SCOTLAND only had pride left to play for in this year’s Six Nations and a makeshift unit just about found some in the second half here. But having racked up a hat-trick of home wins the last time they had three matches at Murrayfield back in 2017, it will be a somewhat hollow emotion this morning considering the chances they threw away to call themselves Grand Slam dragon slayers.

That is 13 wins on the spin now for the Welsh, who have also now won 12 of their last 13 against the Scots. But other than French referee Pascal Guezere’s reluctance to look the yellow card out of his pocket against persistent Welsh penalties in that second period, misfortune can’t be said to have much to do with it. While Gregor Townsend and his team travel to Twickenham seeking salvation, only Ireland stand between Warren Gatland’s men and Grand Slam number 12. It is a far cry from those breezy pre-tournament hopes of a first Scottish title since it went to six teams.

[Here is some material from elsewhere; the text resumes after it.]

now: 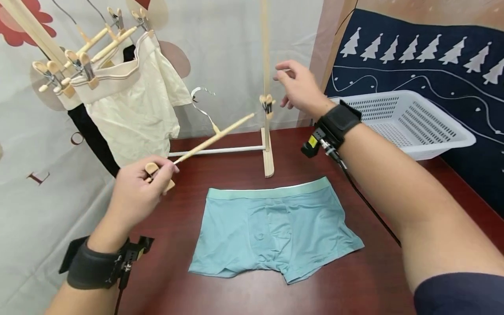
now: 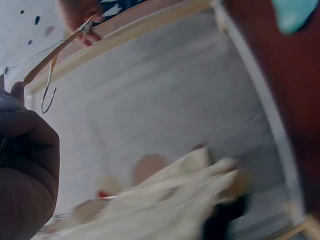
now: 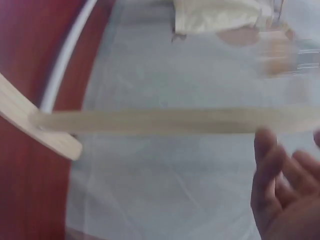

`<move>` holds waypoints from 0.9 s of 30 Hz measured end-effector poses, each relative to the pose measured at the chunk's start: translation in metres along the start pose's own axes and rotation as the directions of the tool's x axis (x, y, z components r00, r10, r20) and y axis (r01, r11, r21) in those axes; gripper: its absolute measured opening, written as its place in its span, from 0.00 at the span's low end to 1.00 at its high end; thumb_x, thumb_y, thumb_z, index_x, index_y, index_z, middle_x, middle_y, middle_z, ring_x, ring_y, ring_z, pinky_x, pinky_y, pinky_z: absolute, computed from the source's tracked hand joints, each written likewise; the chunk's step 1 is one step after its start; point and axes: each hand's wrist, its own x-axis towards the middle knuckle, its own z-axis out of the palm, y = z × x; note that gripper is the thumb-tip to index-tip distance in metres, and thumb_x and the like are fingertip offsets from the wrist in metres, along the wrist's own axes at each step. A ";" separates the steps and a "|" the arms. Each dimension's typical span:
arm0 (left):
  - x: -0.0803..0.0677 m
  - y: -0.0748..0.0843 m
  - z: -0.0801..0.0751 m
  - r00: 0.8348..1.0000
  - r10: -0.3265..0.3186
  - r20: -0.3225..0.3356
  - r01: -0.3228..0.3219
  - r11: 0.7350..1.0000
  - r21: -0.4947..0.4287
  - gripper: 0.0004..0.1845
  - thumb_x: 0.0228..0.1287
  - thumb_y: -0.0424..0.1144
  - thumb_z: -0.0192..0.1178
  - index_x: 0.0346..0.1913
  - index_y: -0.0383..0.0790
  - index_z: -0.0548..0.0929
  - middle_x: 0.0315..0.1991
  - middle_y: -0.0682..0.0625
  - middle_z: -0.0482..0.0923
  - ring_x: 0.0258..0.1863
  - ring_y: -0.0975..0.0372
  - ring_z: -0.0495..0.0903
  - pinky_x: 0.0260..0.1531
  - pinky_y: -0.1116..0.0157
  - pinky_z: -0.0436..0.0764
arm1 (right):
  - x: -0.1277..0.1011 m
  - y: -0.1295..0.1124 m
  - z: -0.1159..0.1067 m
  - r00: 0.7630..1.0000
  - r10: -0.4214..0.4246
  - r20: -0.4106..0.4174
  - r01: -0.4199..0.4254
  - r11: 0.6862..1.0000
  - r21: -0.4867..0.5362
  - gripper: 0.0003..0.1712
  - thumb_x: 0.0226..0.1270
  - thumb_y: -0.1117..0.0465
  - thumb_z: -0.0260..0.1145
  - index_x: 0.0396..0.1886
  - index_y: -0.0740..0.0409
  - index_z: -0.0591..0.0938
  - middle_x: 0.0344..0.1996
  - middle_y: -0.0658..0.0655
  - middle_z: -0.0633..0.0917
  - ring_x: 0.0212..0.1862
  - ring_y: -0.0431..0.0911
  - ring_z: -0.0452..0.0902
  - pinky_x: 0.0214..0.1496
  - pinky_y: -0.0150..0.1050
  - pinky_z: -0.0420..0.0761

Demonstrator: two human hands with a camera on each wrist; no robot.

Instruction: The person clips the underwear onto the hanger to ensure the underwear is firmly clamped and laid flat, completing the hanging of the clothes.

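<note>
My left hand grips a wooden clip hanger by its left end, around the clip there. The hanger slants up to the right, its metal hook pointing up and its right clip overlapping the rack's post in the head view. Just right of that clip, my right hand is raised with loosely bent fingers and nothing between them; the right wrist view shows its fingers beside the post. Below both hands, teal boxer briefs lie flat on the dark red table, waistband away from me.
Cream underwear and a black garment hang from clip hangers on the rack at left. The rack's upright post and white crossbar stand behind the briefs. A white plastic basket sits at the right, by a navy tree-print cloth.
</note>
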 end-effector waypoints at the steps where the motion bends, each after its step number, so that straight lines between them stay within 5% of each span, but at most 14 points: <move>1: -0.004 -0.006 0.005 0.999 -0.035 0.036 0.036 0.999 -0.020 0.09 0.70 0.38 0.60 0.31 0.47 0.85 0.12 0.58 0.72 0.10 0.65 0.68 0.12 0.69 0.67 | -0.007 0.003 -0.001 0.999 0.002 -0.042 -0.002 1.000 0.004 0.22 0.81 0.48 0.47 0.67 0.48 0.72 0.61 0.52 0.80 0.23 0.44 0.80 0.28 0.35 0.78; 5: -0.013 -0.027 0.022 0.977 -0.124 0.176 0.140 0.987 -0.082 0.08 0.72 0.42 0.59 0.33 0.47 0.84 0.14 0.53 0.73 0.12 0.61 0.69 0.14 0.66 0.70 | -0.041 0.021 0.003 0.996 -0.042 -0.083 0.032 0.992 -0.124 0.19 0.80 0.49 0.47 0.51 0.52 0.81 0.43 0.53 0.83 0.20 0.46 0.78 0.30 0.38 0.76; 7: -0.014 -0.037 0.029 0.960 -0.146 0.238 0.181 0.975 -0.129 0.09 0.73 0.43 0.58 0.35 0.45 0.84 0.15 0.51 0.73 0.12 0.59 0.70 0.14 0.65 0.71 | -0.059 0.034 0.009 0.998 -0.053 -0.023 0.046 0.974 -0.224 0.21 0.79 0.47 0.48 0.51 0.53 0.82 0.41 0.55 0.81 0.24 0.48 0.79 0.38 0.40 0.75; 10: -0.010 -0.049 0.037 0.940 -0.156 0.303 0.217 0.960 -0.178 0.10 0.74 0.44 0.58 0.35 0.44 0.83 0.15 0.49 0.72 0.13 0.57 0.70 0.14 0.64 0.72 | -0.079 0.060 0.019 0.994 0.014 0.113 0.014 0.968 -0.249 0.25 0.79 0.42 0.48 0.59 0.53 0.79 0.32 0.57 0.80 0.24 0.54 0.78 0.37 0.43 0.75; 14: -0.001 -0.058 0.043 0.921 -0.141 0.362 0.224 0.954 -0.199 0.11 0.75 0.46 0.57 0.35 0.44 0.83 0.15 0.50 0.72 0.14 0.57 0.71 0.15 0.63 0.73 | -0.089 0.088 0.022 0.956 0.141 0.256 -0.145 0.989 -0.003 0.28 0.79 0.39 0.47 0.61 0.53 0.74 0.23 0.52 0.75 0.17 0.49 0.67 0.21 0.38 0.65; 18: 0.010 -0.065 0.050 0.891 -0.108 0.440 0.223 0.950 -0.219 0.12 0.75 0.46 0.56 0.36 0.43 0.82 0.16 0.50 0.72 0.15 0.60 0.70 0.16 0.64 0.74 | -0.092 0.107 0.017 0.929 0.172 0.326 -0.260 0.933 0.248 0.24 0.79 0.40 0.49 0.52 0.54 0.76 0.22 0.48 0.70 0.16 0.41 0.58 0.18 0.34 0.56; 22: 0.023 -0.073 0.062 0.833 -0.092 0.545 0.254 0.939 -0.231 0.13 0.76 0.45 0.55 0.38 0.39 0.82 0.18 0.51 0.73 0.16 0.61 0.70 0.17 0.64 0.74 | -0.099 0.120 0.011 0.914 0.166 0.372 -0.291 0.904 0.312 0.22 0.79 0.41 0.49 0.47 0.54 0.76 0.21 0.48 0.66 0.17 0.40 0.54 0.19 0.34 0.53; 27: 0.043 -0.088 0.084 0.731 -0.113 0.673 0.322 0.927 -0.194 0.17 0.76 0.45 0.55 0.43 0.31 0.82 0.20 0.51 0.73 0.20 0.62 0.70 0.23 0.62 0.74 | -0.106 0.137 0.009 0.928 0.169 0.333 -0.258 0.935 0.243 0.22 0.79 0.40 0.48 0.42 0.54 0.73 0.22 0.50 0.65 0.19 0.42 0.53 0.21 0.36 0.55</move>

What plus points there were here were on the periphery. Darcy Graham capped his first start for his country with a fine first try; Hamish Watson was back to his ball carrying best as he bounced off tackles upon his Six Nations return after his lengthy injury lay-off. But frustration was the dominant emotion as the Scots signed off from home duty in another agonising defeat, having declined numerous distinctly kickable opportunities to hurl themselves off a red wall of defence in brave, yet ultimately futile manner.

While Townsend is without a raft of first teamers but he could at least welcome back talisman Finn Russell back after concussion. He was paired with his old Glasgow flatmate Ali Price, whose burst and quick, accurate delivery theoretically could be relied upon to give him more space. Welsh preparations were complicated by news of a merger between Ospreys and Scarlets, but the wily Gatland could name an unchanged starting XV from the team which vanquished England, even if that meant keeping Dan Biggar in reserve.

The sun came out as kick-off approached and this was a bright enough start from Scotland. The hosts had an early lead when Russell slotted an early penalty after an offside at a line-out from Welsh backrow Josh Navidi but the backlash wasn’t long in coming in an opening period where the intensity could be counted on the casualty count.

In the end Scotland simply ran out of time. But for a while it seemed they were going to run out of players. Jamie Ritchie trotted off with a blood injury, his replacement Watson also forced to leave the fray within minutes to be assessed for a head injury. Wing Tommy Seymour left the fray – to be replaced by Byron McGuigan - as did full back Blair Kinghorn – with Adam Hastings deputising.

Things might have been different if Scotland had been able to hold onto their lead but instead it was gone in 60 seconds, Kinghorn blotting his copybook as winger Josh Adams ghosted past him as if he wasn’t there for Wales’ first try of the game.

If the pace, bulk, strength and efficiency of the Welsh runners was generally too much to handle, Scotland seemed to get their greatest joy through scurrying flyweights such as Graham and Price. One great burst from Graham saw him eventually scruffed down 10 yards out, but the Scots couldn’t recycle the ball quick enough and had to settle for a second Russell penalty.

But for the rest of the half this was a sea of red and an increasingly thin, depleted blue line trying to keep them out. Scotland’s midfield defence had no answer when first Hadleigh Parkes then his fellow centre Jonathan Davies plunged over from close range. The match might have been done by the interval had Anscombe not struck a post with a penalty or replacement full back Adam Hastings and friends not been able to defy to breaks from the flying Adams on that left wing.

Perhaps aware that Scotland had been beaten up in that first half, Ritchie grabbed Adams by the scruff of the neck as the second half began. Next prop Allan Dell threw an outrageous dummy on a 30 yard carry, his bull rush forcing Liam Williams into a tackle which caused him to leave the fray nursing his right arm. The Scots were fighting fire with fire now.

A high tackle from Hadleigh Parkes on the shaven-headed Nick Grigg set up a succession of line-outs at the corner. Grant Gilchrist, in that familiar red skull cap, plunged over the line but found himself held up. The attack eventually coming to nothing in the face of some flinty Welsh defence and that was a theme of this second half.

Just when you thought the Scots had turned down the chance of penalties came a backline move of such beauty that even this Welsh team couldn’t deny it. From Grigg to Russell, then back to Hastings on the burst, suddenly it was in the arms of the quicksilver Graham, the Edinburgh man celebrating a memorable first try for his country.

Russell couldn’t land the conversion, and when Scotland spurned numerous pots at goal the amount of points which had gone a-begging could have been counted in double figures. Watson in particular added impetus from the bench but so makeshift were Scotland’s efforts by the end that their last chance came and went when Price, playing left wing, tackled Anscombe when he might have claimed the ball instead. It was another of those days for Scotland, whose misery was merely compounded when Anscombe slotted a deciding penalty.